Por Raúl Asís Monforte González
Mérida, Yucatán, 26 de julio de 2021.- Cuando se habla de un Constructor, por lo general nos viene a la mente la imagen de un Ingeniero Civil, o un Arquitecto. Pero resulta extraño que hasta hoy, las universidades y autoridades educativas, no emitan un título y su correspondiente cédula profesional, que certifique a una persona como Constructor.
En las aulas, puedes recibir los mejores conocimientos y adquirir las más avanzadas técnicas de diseño, conocer las propiedades de los materiales; aprender la relación estrecha entre la resistencia a la compresión del concreto y a la tensión del acero, para crear las estructuras más seguras ante las amenazas del entorno y las condiciones de uso de un edificio; asimilar el complejo comportamiento de los fluidos para diseñar las redes hidráulicas y sanitarias que respondan a la demanda de los usuarios, o comprender la magia de la electricidad y así definir a detalle todos los elementos que permitirán contar de manera segura y eficiente, con la energía que todo edificio necesita para brindar calidad de vida a sus habitantes.
Pero construir, esa apasionante actividad consistente en saber combinar todos los conocimientos y habilidades, presentes en un grupo de personas, añadir las habilidades manuales de los obreros especializados, integrar los materiales adecuados para cada necesidad, gestionar los tiempos, controlar los costos, y muchas otras actividades que nos conducen a un resultado exitoso, eso se aprende en la calle, en un proceso que no está exento de tropiezos, algunas veces muy dolorosos.
Thomas Alva Edison decía que la construcción es un 90% transpiración, y un 10% inspiración. En efecto, para llegar a ser un buen constructor, hay que sudar, y mucho.
Hoy la industria de la construcción en México se enfrenta a desafíos importantes, con un valor de la producción en descenso desde hace una década, y en picada a partir de que inició la presente administración federal, presupuestos de infraestructura para los estados y municipios en niveles mínimos históricos; muy pocas y gigantescas obras de infraestructura, en manos de unas cuantas empresas “amigas” del régimen o del ejército mexicano, y el más alto porcentaje en la historia de contratos de obra pública asignados por adjudicación directa.

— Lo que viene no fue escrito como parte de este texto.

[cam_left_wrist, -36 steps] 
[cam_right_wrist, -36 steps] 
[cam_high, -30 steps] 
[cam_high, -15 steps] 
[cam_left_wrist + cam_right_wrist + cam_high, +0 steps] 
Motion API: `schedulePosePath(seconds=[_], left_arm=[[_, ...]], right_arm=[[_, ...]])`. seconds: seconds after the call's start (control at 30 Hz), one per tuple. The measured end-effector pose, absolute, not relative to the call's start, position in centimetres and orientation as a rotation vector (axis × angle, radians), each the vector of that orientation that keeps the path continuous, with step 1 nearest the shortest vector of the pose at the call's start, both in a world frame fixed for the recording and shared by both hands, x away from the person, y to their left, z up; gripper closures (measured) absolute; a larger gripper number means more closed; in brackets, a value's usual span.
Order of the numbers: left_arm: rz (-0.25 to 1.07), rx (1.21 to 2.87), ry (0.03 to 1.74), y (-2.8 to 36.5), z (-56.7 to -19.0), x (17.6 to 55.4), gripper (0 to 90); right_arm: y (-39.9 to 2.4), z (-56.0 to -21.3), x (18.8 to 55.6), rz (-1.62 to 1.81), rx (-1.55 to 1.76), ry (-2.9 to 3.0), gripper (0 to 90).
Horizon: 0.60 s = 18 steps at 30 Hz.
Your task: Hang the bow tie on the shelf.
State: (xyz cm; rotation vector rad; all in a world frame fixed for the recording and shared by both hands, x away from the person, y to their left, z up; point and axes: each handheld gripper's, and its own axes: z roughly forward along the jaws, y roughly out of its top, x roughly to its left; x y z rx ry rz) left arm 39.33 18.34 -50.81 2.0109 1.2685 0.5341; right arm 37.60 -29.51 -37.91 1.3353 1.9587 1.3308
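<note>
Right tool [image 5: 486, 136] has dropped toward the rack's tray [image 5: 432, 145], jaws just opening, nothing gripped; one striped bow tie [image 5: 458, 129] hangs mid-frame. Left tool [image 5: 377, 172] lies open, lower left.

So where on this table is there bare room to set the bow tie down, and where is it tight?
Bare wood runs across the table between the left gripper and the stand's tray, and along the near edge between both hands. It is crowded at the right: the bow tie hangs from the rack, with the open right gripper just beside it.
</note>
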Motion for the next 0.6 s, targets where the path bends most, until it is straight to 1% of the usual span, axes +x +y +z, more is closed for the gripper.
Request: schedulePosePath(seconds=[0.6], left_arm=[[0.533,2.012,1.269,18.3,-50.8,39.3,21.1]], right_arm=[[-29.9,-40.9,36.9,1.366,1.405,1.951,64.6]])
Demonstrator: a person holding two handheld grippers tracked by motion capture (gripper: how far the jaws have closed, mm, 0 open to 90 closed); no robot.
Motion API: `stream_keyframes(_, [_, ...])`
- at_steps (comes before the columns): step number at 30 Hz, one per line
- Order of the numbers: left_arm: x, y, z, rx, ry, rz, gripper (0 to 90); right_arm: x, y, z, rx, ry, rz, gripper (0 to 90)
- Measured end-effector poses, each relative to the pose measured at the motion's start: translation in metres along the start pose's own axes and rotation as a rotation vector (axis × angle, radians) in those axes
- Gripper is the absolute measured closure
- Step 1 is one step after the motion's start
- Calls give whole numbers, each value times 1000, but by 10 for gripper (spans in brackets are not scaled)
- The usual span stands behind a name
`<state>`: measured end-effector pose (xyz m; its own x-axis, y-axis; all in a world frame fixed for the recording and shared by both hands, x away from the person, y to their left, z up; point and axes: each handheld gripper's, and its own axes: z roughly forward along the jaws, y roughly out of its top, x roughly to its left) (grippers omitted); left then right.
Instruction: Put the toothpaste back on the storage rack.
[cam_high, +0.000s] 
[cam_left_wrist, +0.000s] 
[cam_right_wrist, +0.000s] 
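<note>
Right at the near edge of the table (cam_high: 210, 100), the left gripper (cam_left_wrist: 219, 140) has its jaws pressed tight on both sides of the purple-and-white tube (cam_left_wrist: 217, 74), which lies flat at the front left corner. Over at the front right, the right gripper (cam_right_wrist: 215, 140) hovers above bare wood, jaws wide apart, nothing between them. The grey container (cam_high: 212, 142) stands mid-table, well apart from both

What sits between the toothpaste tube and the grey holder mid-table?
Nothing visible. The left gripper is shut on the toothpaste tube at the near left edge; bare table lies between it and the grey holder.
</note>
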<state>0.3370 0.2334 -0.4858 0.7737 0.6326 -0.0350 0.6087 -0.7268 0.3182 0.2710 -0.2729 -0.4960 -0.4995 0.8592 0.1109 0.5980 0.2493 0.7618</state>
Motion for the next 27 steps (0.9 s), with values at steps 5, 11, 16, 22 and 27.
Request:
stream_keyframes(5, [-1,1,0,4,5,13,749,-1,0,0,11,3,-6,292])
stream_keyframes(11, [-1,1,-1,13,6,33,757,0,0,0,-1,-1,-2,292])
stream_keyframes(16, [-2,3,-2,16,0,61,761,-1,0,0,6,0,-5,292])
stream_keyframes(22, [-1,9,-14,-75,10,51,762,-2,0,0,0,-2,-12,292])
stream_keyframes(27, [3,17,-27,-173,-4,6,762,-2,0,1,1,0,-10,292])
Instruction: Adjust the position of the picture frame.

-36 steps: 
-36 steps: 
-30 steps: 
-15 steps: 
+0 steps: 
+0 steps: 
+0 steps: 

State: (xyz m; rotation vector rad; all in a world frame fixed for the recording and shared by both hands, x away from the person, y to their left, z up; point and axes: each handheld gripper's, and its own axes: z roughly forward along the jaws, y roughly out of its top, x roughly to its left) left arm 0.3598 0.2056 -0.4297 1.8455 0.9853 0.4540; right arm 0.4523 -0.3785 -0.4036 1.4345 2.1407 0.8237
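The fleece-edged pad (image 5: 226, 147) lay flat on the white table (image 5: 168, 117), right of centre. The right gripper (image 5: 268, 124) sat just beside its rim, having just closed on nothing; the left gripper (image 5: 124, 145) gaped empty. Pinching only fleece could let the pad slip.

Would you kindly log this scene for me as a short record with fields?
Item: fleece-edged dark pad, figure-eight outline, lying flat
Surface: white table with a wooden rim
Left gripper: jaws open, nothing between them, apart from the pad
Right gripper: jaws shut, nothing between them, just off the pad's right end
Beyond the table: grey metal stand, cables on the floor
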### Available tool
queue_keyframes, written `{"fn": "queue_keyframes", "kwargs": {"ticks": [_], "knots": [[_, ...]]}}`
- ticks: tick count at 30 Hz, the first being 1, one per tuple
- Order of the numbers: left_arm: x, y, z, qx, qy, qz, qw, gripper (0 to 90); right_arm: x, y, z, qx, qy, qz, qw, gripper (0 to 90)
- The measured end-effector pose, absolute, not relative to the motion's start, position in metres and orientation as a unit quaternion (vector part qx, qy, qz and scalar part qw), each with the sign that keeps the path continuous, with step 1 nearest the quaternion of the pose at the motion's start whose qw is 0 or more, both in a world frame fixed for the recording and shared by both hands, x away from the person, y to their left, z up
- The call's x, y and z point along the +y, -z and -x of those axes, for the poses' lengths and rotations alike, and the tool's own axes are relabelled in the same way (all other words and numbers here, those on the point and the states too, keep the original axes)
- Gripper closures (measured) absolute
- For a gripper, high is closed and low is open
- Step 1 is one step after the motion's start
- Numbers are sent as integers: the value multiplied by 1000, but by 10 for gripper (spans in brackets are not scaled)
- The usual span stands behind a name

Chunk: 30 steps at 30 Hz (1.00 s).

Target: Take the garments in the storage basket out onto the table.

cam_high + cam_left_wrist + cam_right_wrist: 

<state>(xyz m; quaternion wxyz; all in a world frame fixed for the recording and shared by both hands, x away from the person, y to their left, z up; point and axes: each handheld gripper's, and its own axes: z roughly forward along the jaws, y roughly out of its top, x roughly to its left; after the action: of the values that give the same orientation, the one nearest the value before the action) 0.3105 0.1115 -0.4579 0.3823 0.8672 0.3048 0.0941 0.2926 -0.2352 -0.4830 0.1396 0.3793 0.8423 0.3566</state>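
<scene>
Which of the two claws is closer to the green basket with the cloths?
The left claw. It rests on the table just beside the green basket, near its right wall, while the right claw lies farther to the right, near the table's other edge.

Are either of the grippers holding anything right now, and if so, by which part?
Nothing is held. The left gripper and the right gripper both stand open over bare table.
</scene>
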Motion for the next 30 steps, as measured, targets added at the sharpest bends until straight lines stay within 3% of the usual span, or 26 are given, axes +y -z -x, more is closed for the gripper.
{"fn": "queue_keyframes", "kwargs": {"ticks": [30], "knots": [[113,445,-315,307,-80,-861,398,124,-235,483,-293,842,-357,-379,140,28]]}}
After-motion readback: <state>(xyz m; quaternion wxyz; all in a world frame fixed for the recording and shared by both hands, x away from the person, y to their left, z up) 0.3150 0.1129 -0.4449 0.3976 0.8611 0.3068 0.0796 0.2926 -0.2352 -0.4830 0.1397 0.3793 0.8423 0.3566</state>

Pero los obstáculos no disminuyen nuestra pasión por esta profesión, antes bien estimulan nuestro compromiso con ella. La industria de la construcción mexicana tiene que trazar una hoja de ruta clara y factible, concordante con una visión estratégica de mediano y largo plazo, que conduzca al fortalecimiento de las empresas que la componen. Es inaplazable fomentar una mayor inversión en infraestructura, pero al mismo tiempo caminar en la profesionalización y el desarrollo del sector, formando capital humano con un buen balance de conocimientos técnicos pero también administrativos y financieros, para que los negocios incrementen su rentabilidad en un entorno de reducción de ingresos totales.
Trabajar en mecanismos de financiamiento oportuno y competitivo al alcance de los constructores es vital. Convendría un sistema de certificación de capacidades que ofrezca certeza a los clientes, pero también oportunidades a quien mejor se prepare. Los constructores deben asumir también su responsabilidad social y ambiental. El marco normativo y regulatorio debe modernizarse con urgencia.
Ante grandes retos, opongamos acciones contundentes.